*The task*: Your copy should hold the lines below from the first through the one that contains "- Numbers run", each retyped exactly, and no pictures.

*Provided material*:
--- START ---

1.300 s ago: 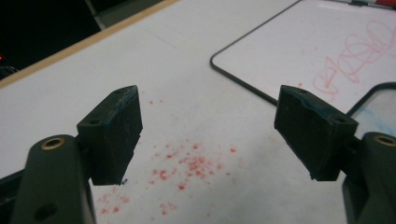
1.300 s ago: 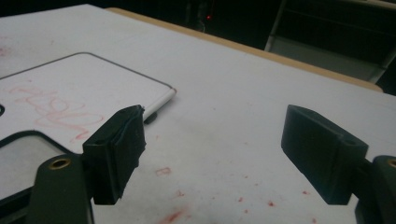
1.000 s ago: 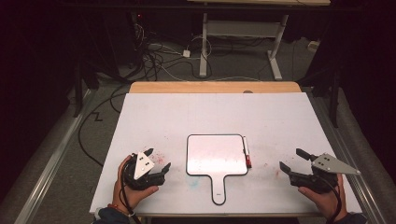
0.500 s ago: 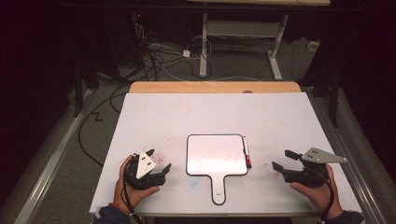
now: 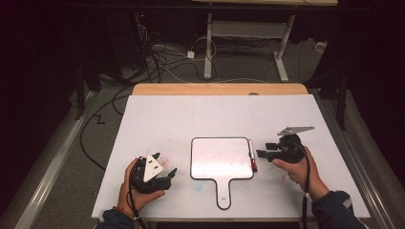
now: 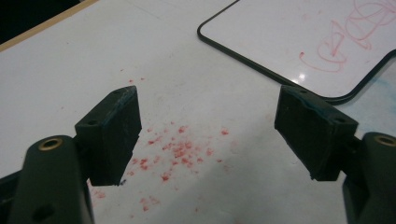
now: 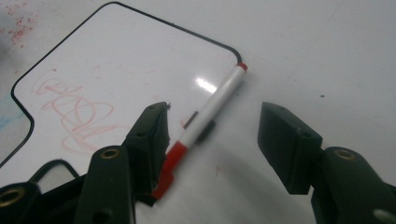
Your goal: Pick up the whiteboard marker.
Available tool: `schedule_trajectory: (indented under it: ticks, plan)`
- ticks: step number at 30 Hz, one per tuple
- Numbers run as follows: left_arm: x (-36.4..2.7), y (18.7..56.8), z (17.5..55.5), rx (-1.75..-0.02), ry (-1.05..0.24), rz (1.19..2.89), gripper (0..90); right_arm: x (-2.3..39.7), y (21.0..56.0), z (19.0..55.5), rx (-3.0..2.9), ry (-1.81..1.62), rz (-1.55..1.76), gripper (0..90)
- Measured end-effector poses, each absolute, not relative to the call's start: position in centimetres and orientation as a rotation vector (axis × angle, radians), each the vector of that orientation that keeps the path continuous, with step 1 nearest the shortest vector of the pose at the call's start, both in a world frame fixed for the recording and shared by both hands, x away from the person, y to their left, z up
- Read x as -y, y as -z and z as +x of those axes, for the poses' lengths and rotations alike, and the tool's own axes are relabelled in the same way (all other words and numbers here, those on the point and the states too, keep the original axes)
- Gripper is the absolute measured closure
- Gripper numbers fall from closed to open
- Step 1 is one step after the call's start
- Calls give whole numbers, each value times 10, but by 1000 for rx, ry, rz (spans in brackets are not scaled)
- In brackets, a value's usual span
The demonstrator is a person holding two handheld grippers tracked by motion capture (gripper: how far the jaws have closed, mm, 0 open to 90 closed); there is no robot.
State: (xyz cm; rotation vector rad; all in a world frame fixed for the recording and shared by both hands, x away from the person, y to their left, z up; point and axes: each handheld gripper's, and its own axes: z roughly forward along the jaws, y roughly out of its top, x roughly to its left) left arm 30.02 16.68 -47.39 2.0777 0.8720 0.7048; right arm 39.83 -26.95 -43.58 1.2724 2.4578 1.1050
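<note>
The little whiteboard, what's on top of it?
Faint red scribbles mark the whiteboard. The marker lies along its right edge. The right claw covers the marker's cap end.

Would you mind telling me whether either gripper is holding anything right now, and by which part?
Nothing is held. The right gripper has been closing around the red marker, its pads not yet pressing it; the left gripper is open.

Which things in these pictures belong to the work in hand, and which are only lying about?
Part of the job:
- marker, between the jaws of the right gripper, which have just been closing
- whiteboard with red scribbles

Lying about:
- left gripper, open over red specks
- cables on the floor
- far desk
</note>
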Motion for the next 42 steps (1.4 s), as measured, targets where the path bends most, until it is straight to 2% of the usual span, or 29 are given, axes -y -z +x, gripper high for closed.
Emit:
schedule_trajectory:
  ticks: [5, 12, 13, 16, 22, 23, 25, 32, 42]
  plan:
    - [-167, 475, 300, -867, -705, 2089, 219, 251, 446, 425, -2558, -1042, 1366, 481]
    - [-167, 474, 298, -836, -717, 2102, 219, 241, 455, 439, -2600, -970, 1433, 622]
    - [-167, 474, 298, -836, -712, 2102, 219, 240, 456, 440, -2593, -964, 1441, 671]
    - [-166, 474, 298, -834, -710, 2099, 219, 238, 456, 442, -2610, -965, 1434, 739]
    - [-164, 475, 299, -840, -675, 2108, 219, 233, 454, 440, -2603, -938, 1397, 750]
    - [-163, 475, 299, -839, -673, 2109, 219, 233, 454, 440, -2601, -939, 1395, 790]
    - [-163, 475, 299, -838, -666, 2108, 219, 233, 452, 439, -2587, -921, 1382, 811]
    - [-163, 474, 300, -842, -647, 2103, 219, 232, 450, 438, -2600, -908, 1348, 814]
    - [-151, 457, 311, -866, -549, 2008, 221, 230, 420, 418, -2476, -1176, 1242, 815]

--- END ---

*Your response*:
1.300 s ago: 
1.300 s ago: 
1.000 s ago: 
0.500 s ago: 
now: 
now: 
now: 
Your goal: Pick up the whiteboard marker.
Available tool: `schedule_trajectory: (indented under it: ticks, plan)`
- ticks: step number at 30 Hz, one per tuple
- Numbers run as follows: left_arm: x (-36.4..2.7), y (18.7..56.8), z (17.5..55.5), rx (-1.75..-0.02), ry (-1.05..0.24), rz (1.19..2.89), gripper (0..90); right_arm: x (-2.3..39.7), y (21.0..56.0), z (19.0..55.5), rx (-3.0..2.9), ry (-1.81..1.62), rz (-1.55..1.76), gripper (0..90)

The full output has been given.